Records shown Block Start

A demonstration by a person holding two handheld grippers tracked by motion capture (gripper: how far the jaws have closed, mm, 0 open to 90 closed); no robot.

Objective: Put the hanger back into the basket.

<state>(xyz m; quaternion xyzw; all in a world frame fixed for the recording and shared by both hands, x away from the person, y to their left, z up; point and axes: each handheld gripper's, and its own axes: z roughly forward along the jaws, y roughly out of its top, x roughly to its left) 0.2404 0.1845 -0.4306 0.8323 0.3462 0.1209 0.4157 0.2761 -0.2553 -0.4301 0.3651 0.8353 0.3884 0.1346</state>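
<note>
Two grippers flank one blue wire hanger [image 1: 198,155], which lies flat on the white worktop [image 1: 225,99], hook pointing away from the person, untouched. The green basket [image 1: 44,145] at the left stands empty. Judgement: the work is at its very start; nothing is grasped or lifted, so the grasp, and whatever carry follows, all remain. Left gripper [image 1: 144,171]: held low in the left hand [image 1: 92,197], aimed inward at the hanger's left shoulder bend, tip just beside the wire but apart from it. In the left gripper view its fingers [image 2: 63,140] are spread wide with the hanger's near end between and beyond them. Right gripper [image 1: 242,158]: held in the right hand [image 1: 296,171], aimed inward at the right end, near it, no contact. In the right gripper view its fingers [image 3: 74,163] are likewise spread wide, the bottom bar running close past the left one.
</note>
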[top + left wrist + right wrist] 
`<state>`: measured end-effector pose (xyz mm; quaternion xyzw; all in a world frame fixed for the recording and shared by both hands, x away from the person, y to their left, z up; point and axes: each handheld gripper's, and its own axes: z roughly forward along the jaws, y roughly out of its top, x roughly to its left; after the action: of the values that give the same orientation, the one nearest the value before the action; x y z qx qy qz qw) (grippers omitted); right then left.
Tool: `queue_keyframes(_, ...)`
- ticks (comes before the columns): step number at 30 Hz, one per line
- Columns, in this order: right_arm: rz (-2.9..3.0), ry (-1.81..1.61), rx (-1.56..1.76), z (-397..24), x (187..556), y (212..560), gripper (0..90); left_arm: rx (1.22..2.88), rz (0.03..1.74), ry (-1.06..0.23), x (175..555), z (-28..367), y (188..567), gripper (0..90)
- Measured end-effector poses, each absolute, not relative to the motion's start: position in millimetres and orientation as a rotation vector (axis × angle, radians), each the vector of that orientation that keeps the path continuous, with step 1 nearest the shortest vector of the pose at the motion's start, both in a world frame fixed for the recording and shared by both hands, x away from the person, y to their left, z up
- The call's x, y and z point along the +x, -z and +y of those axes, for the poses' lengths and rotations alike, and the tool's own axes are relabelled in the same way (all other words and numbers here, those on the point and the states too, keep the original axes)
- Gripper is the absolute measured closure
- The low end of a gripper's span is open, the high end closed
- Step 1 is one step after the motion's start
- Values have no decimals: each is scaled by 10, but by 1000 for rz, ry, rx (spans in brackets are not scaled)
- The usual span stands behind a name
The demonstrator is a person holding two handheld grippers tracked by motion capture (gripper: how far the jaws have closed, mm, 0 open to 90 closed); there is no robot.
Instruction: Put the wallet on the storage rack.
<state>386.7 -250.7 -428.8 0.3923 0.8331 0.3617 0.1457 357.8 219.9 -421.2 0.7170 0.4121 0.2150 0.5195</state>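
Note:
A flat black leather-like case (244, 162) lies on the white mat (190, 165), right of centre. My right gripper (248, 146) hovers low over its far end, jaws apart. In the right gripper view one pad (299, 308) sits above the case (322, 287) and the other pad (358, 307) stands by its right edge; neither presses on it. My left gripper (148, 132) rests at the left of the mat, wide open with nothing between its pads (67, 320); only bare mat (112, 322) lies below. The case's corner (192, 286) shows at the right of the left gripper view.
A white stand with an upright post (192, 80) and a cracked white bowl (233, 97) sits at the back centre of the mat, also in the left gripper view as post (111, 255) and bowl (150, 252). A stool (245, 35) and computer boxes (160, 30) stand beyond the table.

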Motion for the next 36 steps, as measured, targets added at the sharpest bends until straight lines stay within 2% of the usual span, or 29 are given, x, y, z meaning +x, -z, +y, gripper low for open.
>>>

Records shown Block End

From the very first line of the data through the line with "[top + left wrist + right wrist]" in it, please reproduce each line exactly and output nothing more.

=== Worked solution ===
A demonstration by a person holding two handheld grippers tracked by motion capture (gripper: how far the jaws have closed, mm, 0 open to 90 closed); no robot.

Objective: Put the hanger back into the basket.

<state>(xyz m; quaternion xyzw; all in a world frame fixed for the recording and shared by both hands, x away from the person, y to their left, z up; point and axes: each handheld gripper's, and its own axes: z roughly forward along the jaws, y roughly out of its top, x roughly to its left) 0.2404 0.1845 -0.4306 0.8323 0.3462 0.1209 0.4157 0.2761 -0.2553 -0.4301 0.3651 0.8353 0.3884 0.1346</state>
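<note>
Two grippers flank one blue wire hanger [image 1: 198,155], which lies flat on the white worktop [image 1: 225,99], hook pointing away from the person, untouched. The green basket [image 1: 44,145] at the left stands empty. Judgement: the work is at its very start; nothing is grasped or lifted, so the grasp, and whatever carry follows, all remain. Left gripper [image 1: 144,171]: held low in the left hand [image 1: 92,197], aimed inward at the hanger's left shoulder bend, tip just beside the wire but apart from it. In the left gripper view its fingers [image 2: 63,140] are spread wide with the hanger's near end between and beyond them. Right gripper [image 1: 242,158]: held in the right hand [image 1: 296,171], aimed inward at the right end, near it, no contact. In the right gripper view its fingers [image 3: 74,163] are likewise spread wide, the bottom bar running close past the left one.
</note>
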[top + left wrist + right wrist] 

Output is complete for this exercise.